What the task asks – Scan the entries below for the word "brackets". Copy each line that has it.

Data for this exercise –

__________________________________________________

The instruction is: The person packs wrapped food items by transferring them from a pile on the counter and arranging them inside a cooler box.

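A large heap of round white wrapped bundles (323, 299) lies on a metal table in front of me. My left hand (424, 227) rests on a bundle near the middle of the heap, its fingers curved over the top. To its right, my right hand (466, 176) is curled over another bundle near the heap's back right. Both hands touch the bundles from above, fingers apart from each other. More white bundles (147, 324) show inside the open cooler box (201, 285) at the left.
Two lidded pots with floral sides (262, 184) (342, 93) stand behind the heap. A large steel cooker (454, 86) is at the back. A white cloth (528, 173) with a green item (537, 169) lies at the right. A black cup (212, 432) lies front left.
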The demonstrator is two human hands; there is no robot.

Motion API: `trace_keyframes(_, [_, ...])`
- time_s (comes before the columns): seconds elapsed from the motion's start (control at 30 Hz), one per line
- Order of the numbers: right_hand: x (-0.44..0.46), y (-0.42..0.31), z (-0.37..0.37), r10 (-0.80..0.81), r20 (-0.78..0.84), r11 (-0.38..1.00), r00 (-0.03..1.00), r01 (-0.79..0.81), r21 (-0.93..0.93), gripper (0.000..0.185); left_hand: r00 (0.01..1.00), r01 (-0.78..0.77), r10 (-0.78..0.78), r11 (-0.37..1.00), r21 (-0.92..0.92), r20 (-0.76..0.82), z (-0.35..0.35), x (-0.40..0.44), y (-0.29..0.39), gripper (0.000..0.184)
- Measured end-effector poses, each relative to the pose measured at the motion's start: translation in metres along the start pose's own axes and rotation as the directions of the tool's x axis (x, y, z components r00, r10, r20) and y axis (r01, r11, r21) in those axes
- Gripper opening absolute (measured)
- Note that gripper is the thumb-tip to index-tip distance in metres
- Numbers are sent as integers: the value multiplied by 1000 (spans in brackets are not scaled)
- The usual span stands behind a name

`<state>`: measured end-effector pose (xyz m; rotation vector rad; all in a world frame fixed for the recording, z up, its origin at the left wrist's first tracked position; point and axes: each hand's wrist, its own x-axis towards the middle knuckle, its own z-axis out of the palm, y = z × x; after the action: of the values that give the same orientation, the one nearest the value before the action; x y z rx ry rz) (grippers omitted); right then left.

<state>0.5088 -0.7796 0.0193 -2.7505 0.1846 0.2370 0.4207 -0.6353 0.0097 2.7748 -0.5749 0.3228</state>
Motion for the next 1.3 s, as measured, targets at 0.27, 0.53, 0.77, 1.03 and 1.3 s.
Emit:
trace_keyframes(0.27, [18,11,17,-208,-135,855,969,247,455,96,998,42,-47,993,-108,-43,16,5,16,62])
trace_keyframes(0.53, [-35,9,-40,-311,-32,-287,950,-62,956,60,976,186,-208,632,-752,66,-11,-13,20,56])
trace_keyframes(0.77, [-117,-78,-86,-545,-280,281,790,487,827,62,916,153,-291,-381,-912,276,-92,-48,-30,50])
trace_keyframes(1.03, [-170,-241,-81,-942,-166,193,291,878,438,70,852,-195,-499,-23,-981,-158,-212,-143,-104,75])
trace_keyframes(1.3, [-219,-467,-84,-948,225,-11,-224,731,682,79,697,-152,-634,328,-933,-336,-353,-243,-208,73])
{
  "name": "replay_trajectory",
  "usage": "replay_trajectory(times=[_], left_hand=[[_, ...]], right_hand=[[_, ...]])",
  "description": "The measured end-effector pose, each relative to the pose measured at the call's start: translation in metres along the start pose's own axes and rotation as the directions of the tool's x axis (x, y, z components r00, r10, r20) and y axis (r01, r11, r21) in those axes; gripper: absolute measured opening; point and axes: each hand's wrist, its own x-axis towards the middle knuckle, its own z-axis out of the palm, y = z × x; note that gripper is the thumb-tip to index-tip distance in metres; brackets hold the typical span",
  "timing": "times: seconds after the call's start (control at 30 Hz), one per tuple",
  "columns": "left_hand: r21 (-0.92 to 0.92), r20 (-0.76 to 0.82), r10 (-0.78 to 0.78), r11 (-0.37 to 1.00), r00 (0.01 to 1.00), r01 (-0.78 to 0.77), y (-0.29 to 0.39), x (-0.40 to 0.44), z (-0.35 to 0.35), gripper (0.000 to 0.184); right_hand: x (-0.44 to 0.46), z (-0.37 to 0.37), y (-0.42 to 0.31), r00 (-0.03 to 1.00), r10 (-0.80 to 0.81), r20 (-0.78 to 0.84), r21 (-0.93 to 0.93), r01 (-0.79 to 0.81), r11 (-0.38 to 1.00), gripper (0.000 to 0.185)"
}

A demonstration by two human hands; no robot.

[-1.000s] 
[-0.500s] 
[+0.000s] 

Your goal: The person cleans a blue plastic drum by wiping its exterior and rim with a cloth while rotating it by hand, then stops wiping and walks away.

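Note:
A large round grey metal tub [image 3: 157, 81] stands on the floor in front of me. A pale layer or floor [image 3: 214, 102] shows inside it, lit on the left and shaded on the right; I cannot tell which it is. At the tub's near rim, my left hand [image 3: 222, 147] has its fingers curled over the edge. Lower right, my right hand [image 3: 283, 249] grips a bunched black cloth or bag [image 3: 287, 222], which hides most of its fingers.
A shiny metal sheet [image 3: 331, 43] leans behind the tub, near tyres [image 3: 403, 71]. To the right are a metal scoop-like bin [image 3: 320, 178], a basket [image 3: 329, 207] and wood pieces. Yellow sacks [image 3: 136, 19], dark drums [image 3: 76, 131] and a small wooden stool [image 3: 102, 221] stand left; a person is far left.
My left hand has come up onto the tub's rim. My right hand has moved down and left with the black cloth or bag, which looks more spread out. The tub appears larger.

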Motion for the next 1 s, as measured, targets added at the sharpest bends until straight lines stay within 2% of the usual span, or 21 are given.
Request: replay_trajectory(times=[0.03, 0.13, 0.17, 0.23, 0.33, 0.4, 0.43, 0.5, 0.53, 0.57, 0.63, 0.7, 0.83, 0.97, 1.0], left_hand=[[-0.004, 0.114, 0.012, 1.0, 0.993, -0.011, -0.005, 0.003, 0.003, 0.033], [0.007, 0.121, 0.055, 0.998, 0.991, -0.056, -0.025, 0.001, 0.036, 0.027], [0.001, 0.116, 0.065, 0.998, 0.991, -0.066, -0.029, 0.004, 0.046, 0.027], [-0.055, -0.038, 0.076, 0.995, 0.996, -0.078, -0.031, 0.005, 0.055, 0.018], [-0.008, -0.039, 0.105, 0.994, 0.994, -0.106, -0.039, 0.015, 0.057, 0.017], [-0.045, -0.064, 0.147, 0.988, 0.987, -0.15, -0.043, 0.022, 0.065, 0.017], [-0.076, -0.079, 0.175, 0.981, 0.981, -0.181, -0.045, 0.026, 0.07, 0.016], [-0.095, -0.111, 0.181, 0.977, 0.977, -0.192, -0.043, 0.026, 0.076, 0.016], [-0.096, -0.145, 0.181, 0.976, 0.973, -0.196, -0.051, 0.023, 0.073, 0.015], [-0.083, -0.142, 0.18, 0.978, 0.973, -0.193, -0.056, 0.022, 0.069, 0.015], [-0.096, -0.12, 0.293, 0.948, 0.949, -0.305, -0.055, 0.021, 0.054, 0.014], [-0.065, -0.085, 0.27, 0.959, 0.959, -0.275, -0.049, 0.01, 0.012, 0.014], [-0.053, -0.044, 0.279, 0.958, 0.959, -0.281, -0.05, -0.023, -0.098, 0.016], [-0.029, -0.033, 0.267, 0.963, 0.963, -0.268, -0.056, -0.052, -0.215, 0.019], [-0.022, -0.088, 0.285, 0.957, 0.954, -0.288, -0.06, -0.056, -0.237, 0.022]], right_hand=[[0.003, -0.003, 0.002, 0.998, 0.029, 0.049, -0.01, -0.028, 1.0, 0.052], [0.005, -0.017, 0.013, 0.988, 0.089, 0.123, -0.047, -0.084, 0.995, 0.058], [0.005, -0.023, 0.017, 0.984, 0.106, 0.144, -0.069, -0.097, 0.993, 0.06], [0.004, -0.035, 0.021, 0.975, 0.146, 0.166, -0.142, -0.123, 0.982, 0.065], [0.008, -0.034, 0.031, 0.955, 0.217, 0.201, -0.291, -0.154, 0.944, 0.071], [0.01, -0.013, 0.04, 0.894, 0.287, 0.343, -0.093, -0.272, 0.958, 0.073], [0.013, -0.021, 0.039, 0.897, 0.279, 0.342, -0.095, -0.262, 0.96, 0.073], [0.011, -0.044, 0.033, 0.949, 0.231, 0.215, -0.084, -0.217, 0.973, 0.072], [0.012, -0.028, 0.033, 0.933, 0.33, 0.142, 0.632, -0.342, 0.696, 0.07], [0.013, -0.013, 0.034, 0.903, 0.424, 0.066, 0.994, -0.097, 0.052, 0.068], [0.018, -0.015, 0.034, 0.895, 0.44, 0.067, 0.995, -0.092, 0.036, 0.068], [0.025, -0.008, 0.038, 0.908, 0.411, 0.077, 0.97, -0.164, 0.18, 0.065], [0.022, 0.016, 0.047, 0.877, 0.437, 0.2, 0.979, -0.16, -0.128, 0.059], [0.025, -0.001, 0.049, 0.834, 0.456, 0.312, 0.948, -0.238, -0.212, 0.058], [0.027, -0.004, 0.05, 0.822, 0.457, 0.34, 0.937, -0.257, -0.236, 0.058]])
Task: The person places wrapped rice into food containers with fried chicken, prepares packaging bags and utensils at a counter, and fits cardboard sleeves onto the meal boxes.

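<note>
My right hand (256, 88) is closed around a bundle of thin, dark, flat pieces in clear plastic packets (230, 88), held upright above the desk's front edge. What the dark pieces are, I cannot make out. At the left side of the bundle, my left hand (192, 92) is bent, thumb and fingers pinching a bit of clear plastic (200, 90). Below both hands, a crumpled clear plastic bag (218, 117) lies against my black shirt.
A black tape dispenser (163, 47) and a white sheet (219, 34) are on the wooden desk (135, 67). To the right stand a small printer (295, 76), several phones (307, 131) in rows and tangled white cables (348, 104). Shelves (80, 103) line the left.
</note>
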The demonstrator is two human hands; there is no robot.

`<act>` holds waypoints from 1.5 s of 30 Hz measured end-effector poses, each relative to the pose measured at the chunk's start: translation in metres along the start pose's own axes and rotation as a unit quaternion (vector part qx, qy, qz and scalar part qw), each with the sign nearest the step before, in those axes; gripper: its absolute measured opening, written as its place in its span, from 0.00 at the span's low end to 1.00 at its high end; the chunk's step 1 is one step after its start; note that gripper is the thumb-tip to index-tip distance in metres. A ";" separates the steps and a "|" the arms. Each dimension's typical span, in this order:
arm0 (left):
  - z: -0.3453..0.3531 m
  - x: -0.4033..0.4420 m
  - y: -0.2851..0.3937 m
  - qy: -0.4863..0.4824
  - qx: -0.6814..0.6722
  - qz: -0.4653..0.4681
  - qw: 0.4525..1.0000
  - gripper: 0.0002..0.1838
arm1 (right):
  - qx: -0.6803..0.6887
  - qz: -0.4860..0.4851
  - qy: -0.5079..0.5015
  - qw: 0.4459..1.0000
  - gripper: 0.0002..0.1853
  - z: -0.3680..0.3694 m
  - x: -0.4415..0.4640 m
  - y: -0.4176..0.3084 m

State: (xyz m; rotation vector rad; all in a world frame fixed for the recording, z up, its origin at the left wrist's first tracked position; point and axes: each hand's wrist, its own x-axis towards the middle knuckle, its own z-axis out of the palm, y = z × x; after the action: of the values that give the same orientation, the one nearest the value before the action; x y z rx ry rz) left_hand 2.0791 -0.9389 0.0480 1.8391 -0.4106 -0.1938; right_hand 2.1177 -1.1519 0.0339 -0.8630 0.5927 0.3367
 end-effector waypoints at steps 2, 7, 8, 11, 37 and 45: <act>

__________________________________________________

Finished exercise –
- Numbers are sent as integers: the value multiplied by 1000 (spans in brackets are not scaled)
  "description": "The measured end-effector pose, each relative to the pose measured at the call's start: translation in metres along the start pose's own axes and rotation as the directions of the tool's x axis (x, y, z components r00, r10, r20) and y axis (r01, r11, r21) in those axes; gripper: absolute measured opening; point and axes: each hand's wrist, its own x-axis towards the middle knuckle, its own z-axis out of the palm, y = z × x; note that gripper is the thumb-tip to index-tip distance in metres; brackets hold the typical span",

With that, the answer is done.